Откинув крышку, Софочка заиграла что-то веселое. Антоша под столом постукивал туфлей, отец Василий, под шумок утянувший к себе варенье, едва не проглотил осу. Обозлившись, оса еще долго кружила над батюшкой. Но не жалила. Мапе подумалось: а что же вторая? Не справилась, захлебнулась? Под музыку она придвинулась к Антоше, зашипела ему на ухо:
– Но ведь Алексеев просил телеграфировать со дня на день, пора репетировать с Еленой. Вторая актриса болеет. Кого ты ждешь?
Антоша будто не слышал.
– Софья Федоровна, быть вам Ириной! – сказал он. – Первая сцена с вами будет именинная. Белое платье, офицеры, подарки, пирог. Хотите?
– Еще бы! – отозвалась Софочка, не обернувшись от клавиш.
Играла она и впрямь блестяще.
Только руки, пожалуй, крупноваты. Вот так, без перчаток, – заметно.
Вообще, Антоша прав. Она пока жеребенок.
– Так кто же Елена?
Мапа спросила прямо, громко: мигрень уже теснила левый висок. Софочка бросила игру, обернулась на стульчике. Отец Василий, закемаривший, встрепенулся.
Антоша перевел взгляд на священника:
– Батюшка, так где, говорите, мощи великомученика Федора Тирона?
– В Венэции.
По Аутке вихрем носилась пыль.
Повозка с обоями, выехавшая вчера из Севастополя, перевернулась за два участка от чеховского дома. Мапа с Арсением, что костерил татар на чем свет стоит, по рулону перетаскивали обои в сад.

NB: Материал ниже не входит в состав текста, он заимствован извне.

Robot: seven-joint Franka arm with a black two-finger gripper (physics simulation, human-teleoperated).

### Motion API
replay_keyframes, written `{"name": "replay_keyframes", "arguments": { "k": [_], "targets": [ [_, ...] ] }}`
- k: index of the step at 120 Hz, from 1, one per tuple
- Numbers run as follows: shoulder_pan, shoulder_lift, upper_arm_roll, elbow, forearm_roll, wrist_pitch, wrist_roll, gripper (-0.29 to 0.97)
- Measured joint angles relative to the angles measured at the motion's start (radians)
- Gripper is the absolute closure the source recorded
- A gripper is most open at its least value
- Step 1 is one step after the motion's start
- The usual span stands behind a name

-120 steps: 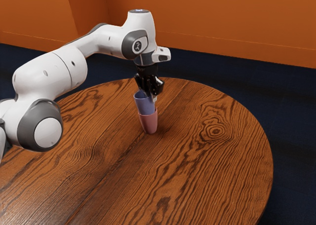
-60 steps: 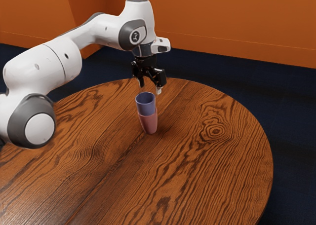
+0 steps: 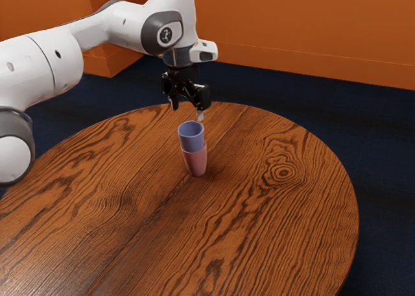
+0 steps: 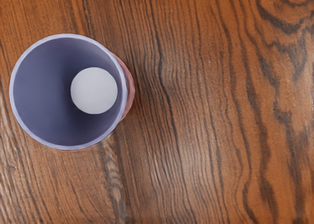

Чехов, стоя на садовой дорожке, у захиревшей за две ночи груши, набросал в записной книжке:
«Любовь – остаток чего-то громадного, или часть того, что станет громадиной в будущем, а в настоящем она…»
– Антоша, ты как себя чувствуешь? – окликнула его Мапа.
Она стояла, обхватив руками рулон, обернутый в папиросную бумагу, рваную, точно воробьями поклеванную:
– Если не работаешь, поезжай в порт, встречай, пожалуйста, мамашу.
Арсений в охапке, как дрова, занес еще четыре свертка. Журавль подошел к забору, просунул между железными завитками голову и шею. Мапа зашикала на птицу, утерла лоб. На платке остался след: бурый, тоскливый; размокшая в поту пыль. Мапа перехватила взгляд Чехова, отвернулась к Арсению:
– Прикрой калитку за собой хотя бы! Птица сбежит, будешь горевать.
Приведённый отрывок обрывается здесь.